**Exercise**
Transcribe the whole listing below. Pictures do not go in the copy.

**Available data**
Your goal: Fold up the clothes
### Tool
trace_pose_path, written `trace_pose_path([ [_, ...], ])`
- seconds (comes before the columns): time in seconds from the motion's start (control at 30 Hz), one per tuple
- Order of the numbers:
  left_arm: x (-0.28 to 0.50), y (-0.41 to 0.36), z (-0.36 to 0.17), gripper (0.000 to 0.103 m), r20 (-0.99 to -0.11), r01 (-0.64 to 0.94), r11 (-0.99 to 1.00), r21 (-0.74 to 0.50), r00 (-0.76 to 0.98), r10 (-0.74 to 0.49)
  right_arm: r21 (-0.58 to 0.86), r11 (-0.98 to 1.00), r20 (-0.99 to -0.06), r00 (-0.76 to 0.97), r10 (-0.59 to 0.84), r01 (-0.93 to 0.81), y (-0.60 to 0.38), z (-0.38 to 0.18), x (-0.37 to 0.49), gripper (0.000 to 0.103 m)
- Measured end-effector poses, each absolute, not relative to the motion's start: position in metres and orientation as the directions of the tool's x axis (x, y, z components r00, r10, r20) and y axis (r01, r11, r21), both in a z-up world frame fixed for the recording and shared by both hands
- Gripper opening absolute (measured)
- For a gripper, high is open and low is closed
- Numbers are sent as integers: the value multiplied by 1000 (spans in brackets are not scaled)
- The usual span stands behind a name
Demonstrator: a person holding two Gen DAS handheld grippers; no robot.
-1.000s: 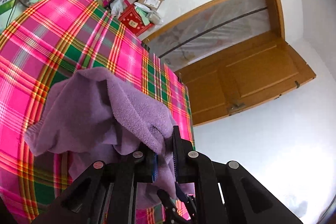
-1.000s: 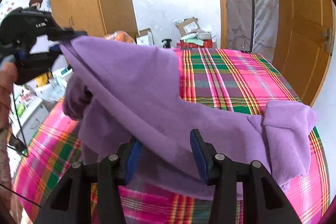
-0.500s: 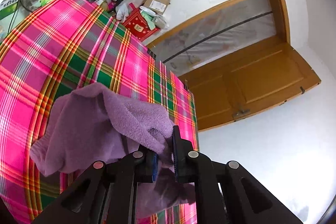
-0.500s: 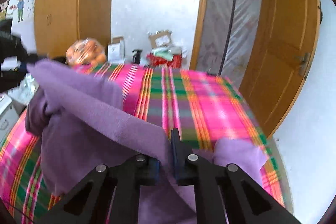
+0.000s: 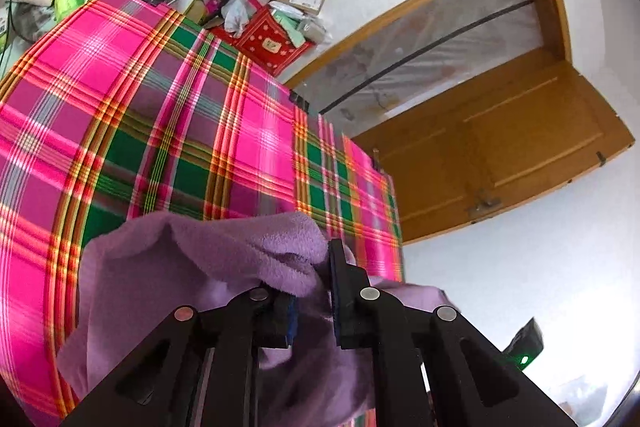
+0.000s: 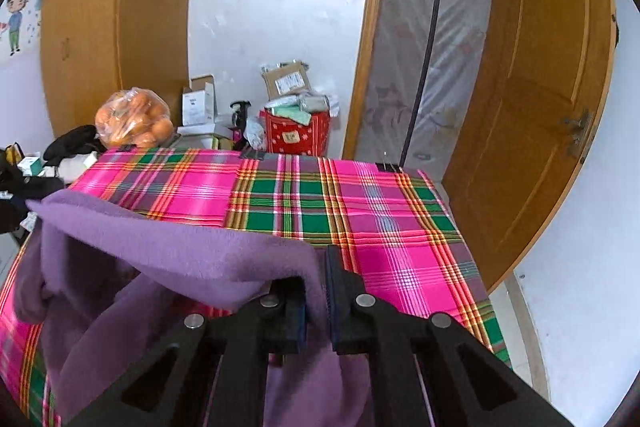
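Both the left gripper (image 5: 312, 291) and right gripper (image 6: 316, 291) are pinching the purple cloth (image 6: 172, 251), holding it up. No fold is showing yet, so I think the folding is only starting.

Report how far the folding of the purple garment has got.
Done: both grips are made. The left gripper and right gripper are each shut on an edge of the purple garment. In hand: the garment hangs stretched between them above the plaid cloth, partly bunched. Left: no neat fold shows yet; it must be laid flat and folded.
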State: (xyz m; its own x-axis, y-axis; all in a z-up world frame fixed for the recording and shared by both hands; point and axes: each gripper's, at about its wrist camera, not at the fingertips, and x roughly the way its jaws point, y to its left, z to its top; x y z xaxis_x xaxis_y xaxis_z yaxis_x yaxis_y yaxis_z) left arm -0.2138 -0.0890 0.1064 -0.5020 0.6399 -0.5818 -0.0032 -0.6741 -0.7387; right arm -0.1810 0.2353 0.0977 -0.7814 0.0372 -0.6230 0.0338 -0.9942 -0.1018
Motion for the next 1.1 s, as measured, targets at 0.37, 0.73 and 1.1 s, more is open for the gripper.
trace_pose_path([
  [0.37,-260,-74,82,21,-631,-43,-699,-714,-392,669,-110,-994,-691,-717,96,-27,250,77,-250,8],
  [0.73,-252,-112,87,23,-609,-29,-677,-735,-412,678,-142,-980,-780,-594,198,-140,274,49,-279,10],
  [1.1,-184,-180,89,33,-629,12,-709,-705,-474,616,-165,-983,-725,-665,179,-85,255,85,-209,16],
])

**Solution for this exercise**
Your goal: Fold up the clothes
### Tool
trace_pose_path, written `trace_pose_path([ [_, ...], ])`
- seconds (comes before the columns): time in seconds from the motion's start (control at 30 Hz), one per tuple
- Order of the numbers:
  left_arm: x (-0.28 to 0.50), y (-0.41 to 0.36), z (-0.36 to 0.17), gripper (0.000 to 0.103 m), r20 (-0.99 to -0.11), r01 (-0.64 to 0.94), r11 (-0.99 to 1.00), r21 (-0.74 to 0.50), r00 (-0.76 to 0.98), r10 (-0.74 to 0.49)
  right_arm: r21 (-0.58 to 0.86), r11 (-0.98 to 1.00), r20 (-0.99 to -0.06), r00 (-0.76 to 0.97), r10 (-0.59 to 0.84), r01 (-0.93 to 0.81), y (-0.60 to 0.38), z (-0.38 to 0.18), x (-0.37 to 0.49), gripper (0.000 to 0.103 m)
- Measured end-effector poses, each absolute, not relative to the motion's start: position in metres and orientation as the directions of the tool's x axis (x, y, z components r00, r10, r20) and y axis (r01, r11, r21), both in a z-up world frame fixed for the recording and shared by both hands
- Gripper opening absolute (measured)
- For a gripper, high is open and low is closed
- Numbers are sent as integers: the value multiplied by 1000 (spans in brackets are not scaled)
- The usual span stands behind a name
Demonstrator: a person holding two Gen DAS handheld grippers; no robot.
-1.000s: 
-1.000s: 
-0.500s: 
-0.500s: 
+0.000s: 
+0.000s: 
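Both the left gripper (image 5: 312, 291) and right gripper (image 6: 316, 291) are pinching the purple cloth (image 6: 172, 251), holding it up. No fold is showing yet, so I think the folding is only starting.

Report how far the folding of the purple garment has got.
Done: both grips are made. The left gripper and right gripper are each shut on an edge of the purple garment. In hand: the garment hangs stretched between them above the plaid cloth, partly bunched. Left: no neat fold shows yet; it must be laid flat and folded.
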State: (xyz m; its own x-axis, y-axis; all in a z-up world frame fixed for the recording and shared by both hands; point and axes: each gripper's, at about its wrist camera, not at the fingertips, and x roughly the way its jaws point, y to its left, z to its top; x y z xaxis_x xaxis_y xaxis_z yaxis_x yaxis_y yaxis_z) left arm -0.2138 -0.0890 0.1064 -0.5020 0.6399 -0.5818 -0.0032 -0.6741 -0.7387; right arm -0.1810 0.2353 0.0977 -0.7814 0.0372 -0.6230 0.0338 -0.9942 -0.1018
Motion for the next 1.1 s, as measured, targets at 0.37, 0.73 and 1.1 s, more is open for the gripper.
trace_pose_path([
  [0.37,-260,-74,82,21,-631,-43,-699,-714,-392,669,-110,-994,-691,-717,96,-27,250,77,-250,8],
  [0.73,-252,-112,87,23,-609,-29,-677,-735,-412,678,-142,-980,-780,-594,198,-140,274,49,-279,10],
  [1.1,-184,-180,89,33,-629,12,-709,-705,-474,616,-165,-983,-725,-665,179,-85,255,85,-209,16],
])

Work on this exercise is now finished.